미국 미시간대 연구진은 쌍살벌 등에 20㎎ 무게의 전자태그를 붙여 무선신호를 추적해 이동 경로를 알아냈다./미 미시간대

◇Research on pollinating insects essential to agriculture

Learning where and how insects spend their time is crucial because insects underpin the food chain in ecosystems and help pollinate crops. According to the Food and Agriculture Organization (FAO), 71 of the world's top 100 crops rely on insects for pollination. Paper wasps also seek nectar from flowers and aid pollination, and they even hunt the larvae of pests such as gypsy moths and flies.

The problem is tracking insects. Ants can be raised in a lab to study how they live in their nests. Bees have been painted with different colors on their backs to learn how they live socially in the hive. But once insects leave home and fly off, they are hard to study. Scientists have attached electronic tags to the backs of flying insects to track their movements. An electronic tag developed by Cellular Tracking Technologies (CTT) in the United States is a representative example.
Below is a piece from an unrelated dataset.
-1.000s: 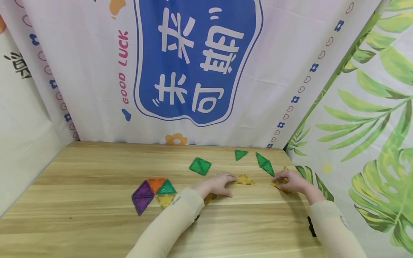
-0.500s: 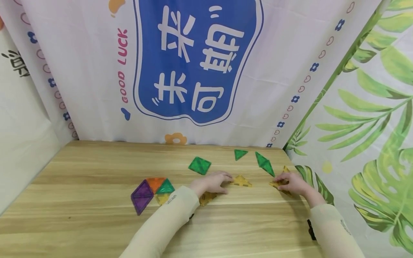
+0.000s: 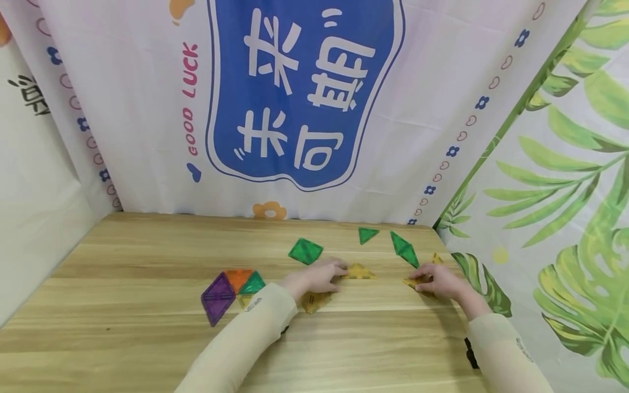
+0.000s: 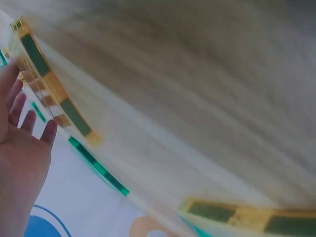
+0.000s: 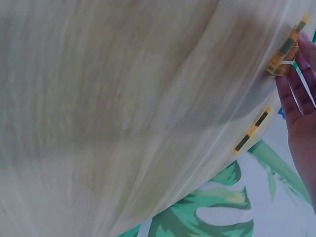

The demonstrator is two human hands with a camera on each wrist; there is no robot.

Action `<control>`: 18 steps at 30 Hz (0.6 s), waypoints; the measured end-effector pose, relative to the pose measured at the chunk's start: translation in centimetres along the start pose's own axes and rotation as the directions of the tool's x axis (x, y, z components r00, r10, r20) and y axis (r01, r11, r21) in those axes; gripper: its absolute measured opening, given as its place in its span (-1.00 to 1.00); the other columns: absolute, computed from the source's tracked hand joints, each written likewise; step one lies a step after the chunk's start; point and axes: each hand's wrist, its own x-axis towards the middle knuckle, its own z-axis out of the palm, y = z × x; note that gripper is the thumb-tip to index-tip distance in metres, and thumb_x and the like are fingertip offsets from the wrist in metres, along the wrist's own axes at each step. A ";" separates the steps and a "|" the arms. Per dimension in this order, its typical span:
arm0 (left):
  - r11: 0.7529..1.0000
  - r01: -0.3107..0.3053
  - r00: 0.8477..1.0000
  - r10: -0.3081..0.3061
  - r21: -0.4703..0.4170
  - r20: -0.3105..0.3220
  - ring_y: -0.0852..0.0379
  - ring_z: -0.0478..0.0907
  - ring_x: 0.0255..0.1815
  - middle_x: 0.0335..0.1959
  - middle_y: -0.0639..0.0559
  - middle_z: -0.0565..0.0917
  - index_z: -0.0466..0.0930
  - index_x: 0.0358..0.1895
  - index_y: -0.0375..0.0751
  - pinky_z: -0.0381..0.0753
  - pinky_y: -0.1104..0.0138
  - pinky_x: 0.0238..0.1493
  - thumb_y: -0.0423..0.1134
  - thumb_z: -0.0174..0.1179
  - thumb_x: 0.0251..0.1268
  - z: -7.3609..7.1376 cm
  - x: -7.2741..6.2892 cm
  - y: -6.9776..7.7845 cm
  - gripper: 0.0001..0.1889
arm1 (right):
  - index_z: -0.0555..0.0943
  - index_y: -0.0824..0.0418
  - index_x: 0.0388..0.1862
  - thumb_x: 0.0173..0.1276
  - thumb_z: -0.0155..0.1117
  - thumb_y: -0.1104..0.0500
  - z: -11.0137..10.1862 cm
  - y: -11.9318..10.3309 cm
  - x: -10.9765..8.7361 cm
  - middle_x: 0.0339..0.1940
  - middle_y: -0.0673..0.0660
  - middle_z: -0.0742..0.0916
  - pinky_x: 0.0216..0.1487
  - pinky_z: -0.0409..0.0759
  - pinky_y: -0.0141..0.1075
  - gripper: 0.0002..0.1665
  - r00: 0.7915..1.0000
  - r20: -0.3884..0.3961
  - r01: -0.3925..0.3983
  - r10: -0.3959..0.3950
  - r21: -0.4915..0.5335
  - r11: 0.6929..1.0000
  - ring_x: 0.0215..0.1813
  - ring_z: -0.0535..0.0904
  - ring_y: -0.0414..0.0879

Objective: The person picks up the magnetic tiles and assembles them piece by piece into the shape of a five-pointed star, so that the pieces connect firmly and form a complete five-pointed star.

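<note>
Fingers extended, my left hand (image 3: 318, 275) touches the left corner of a yellow triangular magnetic tile (image 3: 361, 272). Another yellow tile (image 3: 316, 302) lies flat just below that hand, partly covered by it. In the left wrist view the fingers spread behind a yellow tile (image 4: 54, 81). At the right, my right hand (image 3: 441, 278) pinches a yellow triangular magnetic tile (image 3: 411, 283) between thumb and fingers. The right wrist view has this tile (image 5: 286, 52) at the fingertips. One more yellow tile (image 3: 437, 258) lies behind the right hand, partly hidden.
A green tile pair (image 3: 306, 251), a single green triangle (image 3: 367, 234) and a joined green pair (image 3: 404, 249) lie toward the back. Purple (image 3: 218, 298), orange (image 3: 238, 279) and green (image 3: 253, 284) tiles form a cluster at left. A printed curtain (image 3: 147, 136) borders the wooden table (image 3: 123, 338).
The left hand has slid left, and the yellow tile at its fingertips has shifted left too. The right hand has moved slightly left with its yellow tile. The lower yellow tile shows more.
</note>
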 end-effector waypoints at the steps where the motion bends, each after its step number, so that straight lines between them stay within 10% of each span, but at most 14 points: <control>1: 1.000 0.002 1.000 -0.002 0.015 -0.006 0.05 0.07 0.48 0.43 0.11 0.24 0.38 0.32 -0.07 0.10 0.11 0.44 -0.10 0.17 0.32 0.0 -0.1 -0.1 -0.48 | 0.69 0.13 -0.10 0.15 0.41 0.14 0.1 -0.1 0.1 -0.10 0.09 0.70 -0.11 0.57 -0.16 -0.70 1.000 -0.001 0.002 -0.002 -0.002 1.000 -0.06 0.59 0.03; 18: 1.000 0.019 0.997 -0.020 -0.018 -0.069 0.10 0.29 0.35 0.28 0.10 0.46 0.52 0.19 -0.12 0.20 0.16 0.39 -0.21 0.15 0.33 -0.6 -0.3 -0.9 -0.63 | 0.66 0.17 -0.10 0.18 0.40 0.13 1.3 -3.2 2.1 -0.11 0.09 0.69 -0.06 0.55 -0.10 -0.70 1.000 0.018 -0.021 0.021 0.046 0.999 -0.05 0.57 0.02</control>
CTT's 60 mg electronic tag has been used to track the migration routes of monarch butterflies, which are known to fly the longest distances among insects. In winter, they travel more than 4,000 km from the northern United States and Canada to Mexico. When spring comes the following year, their offspring born in Mexico head north again.

To reduce the weight of the electronic tag, CTT attached a capacitor and a solar panel instead of a battery. A battery generates current by moving charged particles, but a capacitor stores charge directly between two conductors, allowing that much weight savings.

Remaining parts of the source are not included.